BP has historically managed hydrate challenges in their GoM operations using methanol, glycol, gas dehydration, insulation and line depressurization to ensure safe operations and in doing so has made sure there is at least one secondary method for hydrate mitigation. However, the demand on these existing techniques has stretched their capabilities and new innovative methods have become necessary as we have moved from relatively shallow water of 500 feet through 3,000 feet and then on to newer depth horizons and challenges in 6,000+ feet water depth.

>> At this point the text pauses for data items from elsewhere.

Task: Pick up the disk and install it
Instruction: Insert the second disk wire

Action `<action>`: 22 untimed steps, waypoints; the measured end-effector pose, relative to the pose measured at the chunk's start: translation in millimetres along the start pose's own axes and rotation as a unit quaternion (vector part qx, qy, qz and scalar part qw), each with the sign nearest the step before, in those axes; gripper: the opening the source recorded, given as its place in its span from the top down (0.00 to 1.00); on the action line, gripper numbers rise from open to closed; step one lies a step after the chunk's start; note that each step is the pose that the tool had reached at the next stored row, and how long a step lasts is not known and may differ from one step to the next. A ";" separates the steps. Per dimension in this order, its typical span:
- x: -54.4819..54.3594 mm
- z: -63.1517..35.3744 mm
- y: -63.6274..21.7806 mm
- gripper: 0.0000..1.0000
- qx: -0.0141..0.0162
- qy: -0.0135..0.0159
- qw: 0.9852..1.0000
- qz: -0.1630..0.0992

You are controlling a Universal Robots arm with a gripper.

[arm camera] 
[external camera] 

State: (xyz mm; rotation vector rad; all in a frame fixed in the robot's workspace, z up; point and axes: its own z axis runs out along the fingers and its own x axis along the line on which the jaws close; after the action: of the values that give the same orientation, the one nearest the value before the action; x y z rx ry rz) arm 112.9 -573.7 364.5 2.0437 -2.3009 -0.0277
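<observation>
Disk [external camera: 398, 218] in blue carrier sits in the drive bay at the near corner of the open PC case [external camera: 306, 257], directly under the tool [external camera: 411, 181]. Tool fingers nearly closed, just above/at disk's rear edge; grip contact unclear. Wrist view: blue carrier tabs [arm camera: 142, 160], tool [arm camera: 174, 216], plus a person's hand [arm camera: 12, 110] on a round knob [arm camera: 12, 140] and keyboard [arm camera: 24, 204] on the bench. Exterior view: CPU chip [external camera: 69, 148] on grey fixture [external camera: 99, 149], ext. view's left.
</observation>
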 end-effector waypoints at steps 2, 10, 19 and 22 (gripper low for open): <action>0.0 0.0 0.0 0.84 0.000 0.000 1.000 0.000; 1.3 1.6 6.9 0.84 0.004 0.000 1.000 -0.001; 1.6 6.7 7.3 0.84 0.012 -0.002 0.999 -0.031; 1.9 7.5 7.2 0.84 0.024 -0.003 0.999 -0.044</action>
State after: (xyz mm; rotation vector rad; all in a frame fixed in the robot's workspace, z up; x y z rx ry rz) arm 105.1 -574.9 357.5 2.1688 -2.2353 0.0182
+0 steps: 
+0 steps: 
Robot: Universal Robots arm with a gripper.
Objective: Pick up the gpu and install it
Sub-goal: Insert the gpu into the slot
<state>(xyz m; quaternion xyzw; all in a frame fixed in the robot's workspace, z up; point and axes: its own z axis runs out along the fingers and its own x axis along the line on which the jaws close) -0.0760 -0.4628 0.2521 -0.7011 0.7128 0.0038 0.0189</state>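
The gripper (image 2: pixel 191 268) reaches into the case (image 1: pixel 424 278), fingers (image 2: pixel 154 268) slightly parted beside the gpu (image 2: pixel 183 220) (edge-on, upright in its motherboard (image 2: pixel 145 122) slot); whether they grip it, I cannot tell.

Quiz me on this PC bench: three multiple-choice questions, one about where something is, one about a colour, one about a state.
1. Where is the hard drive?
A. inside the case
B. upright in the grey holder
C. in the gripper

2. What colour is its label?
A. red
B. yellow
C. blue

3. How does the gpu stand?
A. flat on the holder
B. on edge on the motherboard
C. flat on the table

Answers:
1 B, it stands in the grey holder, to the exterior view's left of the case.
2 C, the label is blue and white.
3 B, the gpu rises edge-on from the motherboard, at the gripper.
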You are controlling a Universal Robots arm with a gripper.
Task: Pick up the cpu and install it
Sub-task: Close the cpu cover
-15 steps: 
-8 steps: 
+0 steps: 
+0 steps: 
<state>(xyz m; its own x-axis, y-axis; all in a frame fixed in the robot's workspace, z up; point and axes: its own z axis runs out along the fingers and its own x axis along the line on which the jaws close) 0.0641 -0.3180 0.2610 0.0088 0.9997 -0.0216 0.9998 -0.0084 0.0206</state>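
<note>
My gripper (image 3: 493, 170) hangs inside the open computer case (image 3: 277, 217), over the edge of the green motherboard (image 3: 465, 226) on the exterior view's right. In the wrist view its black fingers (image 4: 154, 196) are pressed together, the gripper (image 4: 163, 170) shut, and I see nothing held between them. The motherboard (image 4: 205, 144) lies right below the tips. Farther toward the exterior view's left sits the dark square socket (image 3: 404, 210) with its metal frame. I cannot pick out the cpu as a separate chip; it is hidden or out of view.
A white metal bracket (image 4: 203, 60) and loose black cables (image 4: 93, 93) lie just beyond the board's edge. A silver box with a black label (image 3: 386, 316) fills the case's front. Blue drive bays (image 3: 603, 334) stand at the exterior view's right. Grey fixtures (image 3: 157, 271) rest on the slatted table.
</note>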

These new depths, longer flowline tie backs, longer riser lengths, and installation challenges on hardware and equipment have put an appreciable focus on new materials, novel pipe in pipe and heated systems1 as well as challenged traditional chemical hydrate management methods such as methanol. In light of this, BP, a few other major operators and several oilfield service companies started to explore the possibility of alternate hydrate inhibitors to methanol which would function in a different way to traditional thermodynamic hydrate inhibitors. The first major full scale production and application of these was on the ETAP development in the North Sea2 and these materials are being used there even today.

BP initially focused on kinetic hydrate inhibitors (KHI's) for the North Sea region as the typical levels of hydrate subcooling are in the region of 10 to 17°F range which are within the 23°F maximum limit for most KHI's. In addition KHI's functionality is time dependent and most only offered limited duration of hydrate inhibition. These limitations of KHI's remain even yet, but the chemical suppliers are re-focusing efforts on developing new KHI products that may unlock the subcooling barrier and enhance the length of time these chemicals function.